Emily Nagoski, PhD and Amelia Nagoski, DMA give us several scientific and practical ways we can do this in their book, Burnout. You can explore those below, but keep in mind that you should pick what works best for you. Everyone is different.
Tips for Stress Management
Get Movin’
And no, we do not mean onto the preparing for the meeting.
Get moving and do something active that you enjoy. Signal to your brain that you’ve got this and that the stress you are experiencing has an outlet. Whether you go for a walk around the room or stand up at your desk to stretch it out.
Use up the energy from that stress to signal to your body the stress cycle is over.
Pause to Breathe
Meditate, with or without your yoga mat. Sit and breathe along with a YouTube meditation or simply focus on taking a deep breath in-and-out for 30 seconds.

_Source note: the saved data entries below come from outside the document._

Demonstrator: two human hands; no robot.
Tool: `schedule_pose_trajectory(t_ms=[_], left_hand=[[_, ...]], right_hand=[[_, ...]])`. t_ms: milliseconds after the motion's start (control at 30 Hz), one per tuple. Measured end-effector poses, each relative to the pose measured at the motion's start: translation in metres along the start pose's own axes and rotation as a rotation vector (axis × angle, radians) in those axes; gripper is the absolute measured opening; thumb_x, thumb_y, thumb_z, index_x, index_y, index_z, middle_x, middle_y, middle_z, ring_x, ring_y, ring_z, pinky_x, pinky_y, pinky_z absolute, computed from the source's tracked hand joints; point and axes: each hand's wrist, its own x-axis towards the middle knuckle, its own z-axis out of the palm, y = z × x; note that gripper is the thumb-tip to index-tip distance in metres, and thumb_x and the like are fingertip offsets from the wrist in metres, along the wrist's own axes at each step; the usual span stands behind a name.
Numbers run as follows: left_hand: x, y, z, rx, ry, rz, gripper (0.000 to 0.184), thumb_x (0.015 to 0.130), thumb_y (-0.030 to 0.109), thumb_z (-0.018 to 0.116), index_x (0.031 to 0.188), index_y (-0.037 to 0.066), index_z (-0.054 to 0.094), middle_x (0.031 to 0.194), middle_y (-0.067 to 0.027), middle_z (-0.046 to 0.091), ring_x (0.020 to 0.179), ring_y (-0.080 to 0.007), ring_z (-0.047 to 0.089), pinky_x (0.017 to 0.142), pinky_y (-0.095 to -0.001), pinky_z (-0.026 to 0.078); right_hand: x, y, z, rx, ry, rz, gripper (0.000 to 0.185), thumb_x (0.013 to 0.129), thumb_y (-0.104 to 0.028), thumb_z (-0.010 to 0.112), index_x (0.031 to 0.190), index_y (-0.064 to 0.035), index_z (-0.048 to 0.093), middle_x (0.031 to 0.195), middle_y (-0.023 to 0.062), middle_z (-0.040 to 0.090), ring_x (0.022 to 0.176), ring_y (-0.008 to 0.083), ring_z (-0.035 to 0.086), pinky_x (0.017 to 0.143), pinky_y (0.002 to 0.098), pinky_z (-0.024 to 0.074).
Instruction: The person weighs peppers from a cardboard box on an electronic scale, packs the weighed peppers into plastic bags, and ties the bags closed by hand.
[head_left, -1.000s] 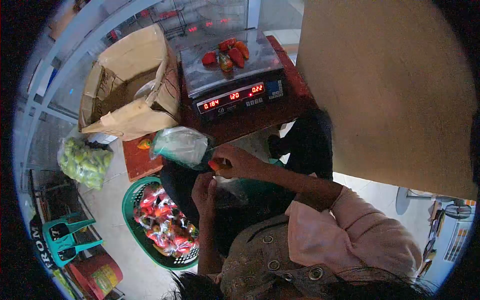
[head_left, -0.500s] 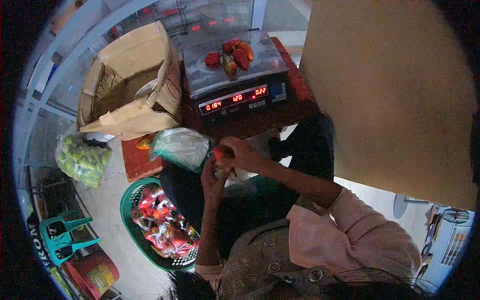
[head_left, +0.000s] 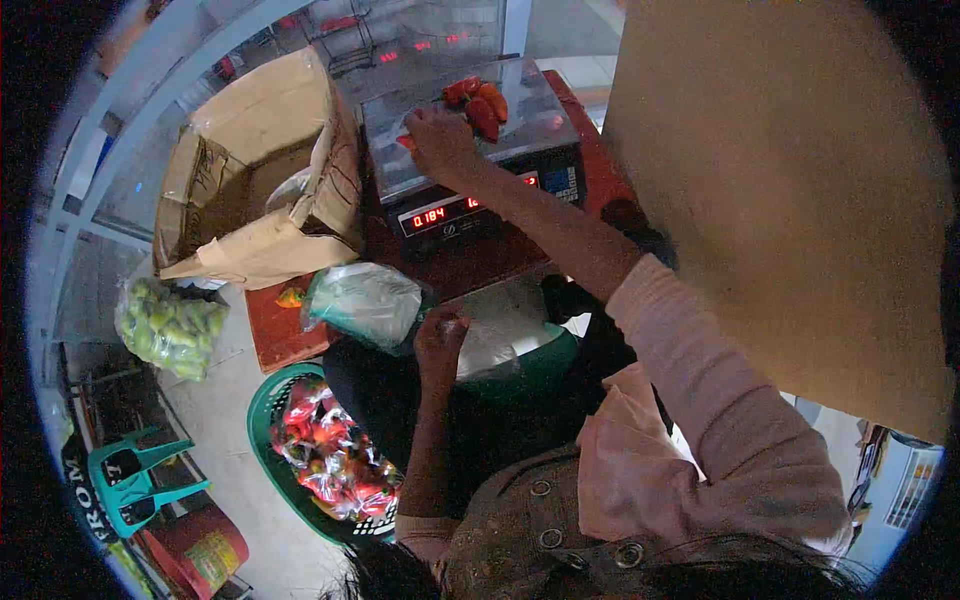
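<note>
My right hand [head_left: 442,145] reaches over the scale's metal plate [head_left: 545,110], its fingers curled round a red pepper [head_left: 405,142] that is mostly hidden. Beside it on the plate lie several more red and orange peppers [head_left: 483,118]. Over my lap, my left hand [head_left: 442,338] is closed at the edge of a clear plastic bag [head_left: 495,350]. A folded stack of clear bags [head_left: 365,300] lies just left of that hand. On the scale's lit display [head_left: 428,217], the left figure reads 0.184; my forearm covers part of the rest.
An open cardboard box [head_left: 260,160] stands left of the scale. On the floor are a green basket [head_left: 262,425] of bagged red peppers, a bag of green vegetables [head_left: 170,325] and a turquoise plastic stool [head_left: 135,480]. A brown board [head_left: 780,200] rises at the right.
My right hand has left my lap and moved up and forward onto the peppers on the scale. My left hand stays over my lap; the red pepper between both hands no longer shows there.
</note>
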Motion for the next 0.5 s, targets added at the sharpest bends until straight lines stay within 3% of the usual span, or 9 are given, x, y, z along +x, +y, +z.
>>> schedule_pose_trajectory(t_ms=[67, 167, 367, 500], left_hand=[[0.002, -0.003, 0.002, 0.034, 0.023, 0.014, 0.026, 0.08, 0.022, 0.065, 0.098, 0.005, 0.059, 0.091, -0.0067, 0.061, 0.083, -0.0168, 0.057, 0.075, -0.0306, 0.044], [0.002, -0.005, 0.006, 0.018, 0.009, -0.012, 0.027, 0.079, 0.024, 0.066, 0.097, 0.004, 0.06, 0.09, -0.0064, 0.06, 0.083, -0.0166, 0.057, 0.074, -0.0299, 0.045], [0.005, -0.025, 0.012, -0.032, -0.022, 0.08, 0.028, 0.078, 0.024, 0.068, 0.097, 0.005, 0.06, 0.093, -0.0067, 0.06, 0.085, -0.0176, 0.057, 0.075, -0.0312, 0.045], [0.003, -0.018, 0.009, 0.12, -0.011, -0.008, 0.027, 0.077, 0.021, 0.068, 0.097, 0.005, 0.06, 0.094, -0.0074, 0.06, 0.087, -0.0186, 0.057, 0.078, -0.0311, 0.044]], right_hand=[[0.001, 0.009, 0.02, -0.086, -0.012, -0.048, 0.025, 0.078, -0.025, 0.058, 0.094, -0.005, 0.056, 0.093, 0.0145, 0.058, 0.084, 0.0296, 0.059, 0.072, 0.0404, 0.0478], [0.012, 0.004, 0.006, -0.136, -0.24, 0.006, 0.024, 0.077, -0.023, 0.058, 0.092, -0.0047, 0.057, 0.093, 0.0131, 0.058, 0.088, 0.0295, 0.058, 0.075, 0.0406, 0.0469], [0.009, 0.005, 0.011, -0.041, -0.156, 0.045, 0.028, 0.077, -0.024, 0.059, 0.095, -0.0025, 0.057, 0.093, 0.0144, 0.059, 0.09, 0.0307, 0.057, 0.079, 0.0405, 0.0455], [0.01, 0.05, -0.018, 0.2, -0.053, 0.136, 0.028, 0.077, -0.025, 0.059, 0.096, -0.0042, 0.06, 0.089, 0.0169, 0.059, 0.089, 0.0314, 0.057, 0.078, 0.0415, 0.0459]])
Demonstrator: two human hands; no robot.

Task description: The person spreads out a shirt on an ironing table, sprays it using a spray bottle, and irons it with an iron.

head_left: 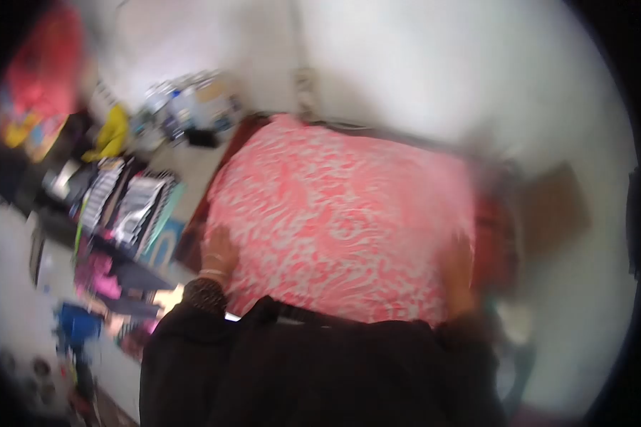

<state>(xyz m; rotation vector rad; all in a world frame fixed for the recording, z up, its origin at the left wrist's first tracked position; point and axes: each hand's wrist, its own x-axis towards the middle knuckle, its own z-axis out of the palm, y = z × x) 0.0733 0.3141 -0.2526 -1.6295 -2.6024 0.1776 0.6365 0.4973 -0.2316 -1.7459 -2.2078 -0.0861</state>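
Observation:
A pink and white patterned cloth (342, 220) is spread over a dark reddish-brown table in front of me. At its left edge, my left hand (221, 255) lies on the fabric, fingers stretched forward, with a bracelet at the wrist. On the opposite side, my right hand (457, 265) rests near the cloth's right edge; motion blurs it, but its fingers look extended and flat. Neither hand shows any object in it. Dark sleeves cover both my arms.
Stacked striped and folded items (139, 206) stand to the left, with a cluttered pile (192, 107) behind them. A yellow item (112, 133) and a blurred red item (46, 60) are farther left. A brown cardboard-like panel (554, 210) leans right, by the pale wall (463, 71).

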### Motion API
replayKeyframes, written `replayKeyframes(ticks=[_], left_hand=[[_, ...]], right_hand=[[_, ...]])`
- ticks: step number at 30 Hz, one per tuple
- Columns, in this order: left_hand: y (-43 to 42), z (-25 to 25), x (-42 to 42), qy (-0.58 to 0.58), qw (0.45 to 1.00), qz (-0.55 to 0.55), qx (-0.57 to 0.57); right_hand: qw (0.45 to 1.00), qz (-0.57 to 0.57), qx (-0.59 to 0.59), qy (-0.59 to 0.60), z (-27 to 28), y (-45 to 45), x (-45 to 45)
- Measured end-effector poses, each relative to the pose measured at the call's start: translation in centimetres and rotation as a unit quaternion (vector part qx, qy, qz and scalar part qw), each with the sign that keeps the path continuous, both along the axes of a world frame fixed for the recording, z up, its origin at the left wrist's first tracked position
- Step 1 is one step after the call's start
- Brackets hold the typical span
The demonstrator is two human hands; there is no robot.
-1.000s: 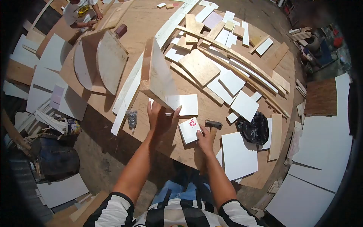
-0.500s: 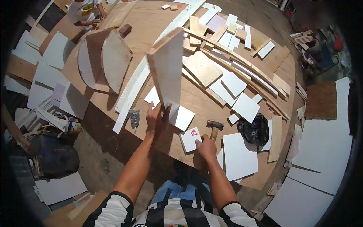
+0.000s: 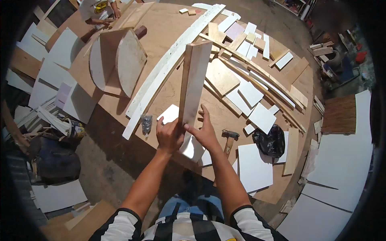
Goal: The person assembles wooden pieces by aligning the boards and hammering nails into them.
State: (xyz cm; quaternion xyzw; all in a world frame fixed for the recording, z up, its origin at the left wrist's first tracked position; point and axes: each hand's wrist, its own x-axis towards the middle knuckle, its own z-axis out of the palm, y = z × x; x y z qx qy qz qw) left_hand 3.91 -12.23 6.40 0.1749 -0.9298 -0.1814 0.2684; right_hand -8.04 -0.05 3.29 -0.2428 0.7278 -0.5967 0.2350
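A narrow white board assembly with bare wood edges (image 3: 195, 80) stands upright in front of me, tilted slightly. My left hand (image 3: 169, 135) is closed around its lower end from the left. At its right side is my right hand (image 3: 207, 132), thumb against the board's near edge and fingers stretched apart. Below the hands lies a white piece (image 3: 191, 149), partly covered. A hammer (image 3: 229, 138) rests on the table just right of my right hand. Left of my left hand are a small white panel (image 3: 169, 113) and a clear bag of dark small items (image 3: 146, 123).
The plywood table (image 3: 161, 80) carries long white strips (image 3: 161, 66), several cut boards (image 3: 249, 94) and a black plastic bag (image 3: 270, 141). A half-round wooden assembly (image 3: 130, 66) stands at the back left. Another person (image 3: 96, 10) works at the far left edge. White sheets (image 3: 333, 160) lean right.
My right hand has left the small red-marked board beside the hammer and come up to the upright board. That board has turned and shifted right, showing its narrow edge.
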Motion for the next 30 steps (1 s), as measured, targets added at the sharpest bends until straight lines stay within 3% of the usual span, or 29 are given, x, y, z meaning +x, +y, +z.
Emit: replayKeyframes(ticks=[1,3,5,8,10,12,14,17,21,23,27,30], left_hand=[[-0.4,-0.7,0.3,0.002,1.0,-0.001,0.001],[-0.7,-1.0,0.0,0.005,1.0,0.01,-0.002],[-0.4,0.1,-0.6,0.029,0.999,0.004,0.023],[-0.1,0.7,-1.2,-0.015,0.998,0.003,0.065],[0.1,-0.1,-1.5,-0.092,0.984,0.064,0.141],[0.1,-1.2,-1.9,-0.104,0.983,0.08,0.126],[0.1,-1.9,-2.4,-0.117,0.982,0.095,0.111],[-0.1,-2.1,-3.4,-0.131,0.978,0.121,0.106],[-1.6,-3.8,-5.3,-0.188,0.973,0.119,0.068],[-2.3,-4.9,-6.2,-0.193,0.973,0.116,0.052],[-3.2,-5.7,-8.0,-0.239,0.962,0.133,0.019],[-3.5,-6.1,-8.7,-0.221,0.965,0.142,-0.001]], right_hand=[[1.0,-0.001,0.001,0.002,-0.2,-0.2,0.4],[0.993,0.02,-0.047,-0.103,-0.6,-0.3,1.3],[0.993,0.01,-0.052,-0.102,-0.8,-0.2,2.1],[0.987,0.046,-0.018,-0.151,-2.5,-0.1,2.1],[0.985,0.053,0.035,-0.16,-4.3,-0.3,2.0],[0.98,0.06,0.088,-0.166,-6.0,-0.6,1.7],[0.977,0.111,0.028,-0.179,-7.2,-1.0,1.3],[0.962,0.123,0.018,-0.244,-8.8,-1.6,0.9],[0.962,0.121,0.008,-0.245,-11.0,-2.9,-0.1],[0.937,0.118,0.005,-0.328,-11.1,-3.2,-0.7],[0.947,0.135,-0.033,-0.289,-11.5,-2.9,-1.6],[0.968,0.12,0.037,-0.216,-10.5,-1.2,-3.1]])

You can also encourage your team to regularly take on meditation with an online 7-day challenge to encourage others to embrace this mindful skill.
Positive Social Experiences
Confide in a friend, compliment someone, or ask for the help you need from a trusted coworker. Community is powerful in feeling through both burnout as a whole and the stress cycle.
Laughter Is Great Medicine
You may not find the situation you’re in comical, but perhaps you enjoy a good laugh from a TikTok trend or witty colleague. Either way, indulging in a moment of genuine laughter, can help.
Embrace
Find someone you trust and give them a 20 second hug. Hugs have many health benefits— including building trust and showing support.
Let the Tears Fall Down
Crying is your body’s way of feeling through stress. If you need to, let it happen.
Express Yourself
Take up art. Write a poem, doodle on a sticky note, create a meme about the situation you're in. Expressing yourself allows for you to take your pain and stress and remove it from your body.
Conclusion
The solution for burnout is doing the very thing you do every single day as part of an HR team. It’s the collective compassion, kindness and care for others, including yourself.
Helping yourself and encouraging your team with fun well-being activities like step challenges, or yoga, can educate them on methods to tackle stress and burnout.
May we recover from our burnout and journey back to being human together, reminding ourselves and others that we are human.
Our bodies are designed to help us navigate the very situation we are in. All we have to do is show up with love and compassion for ourselves and others.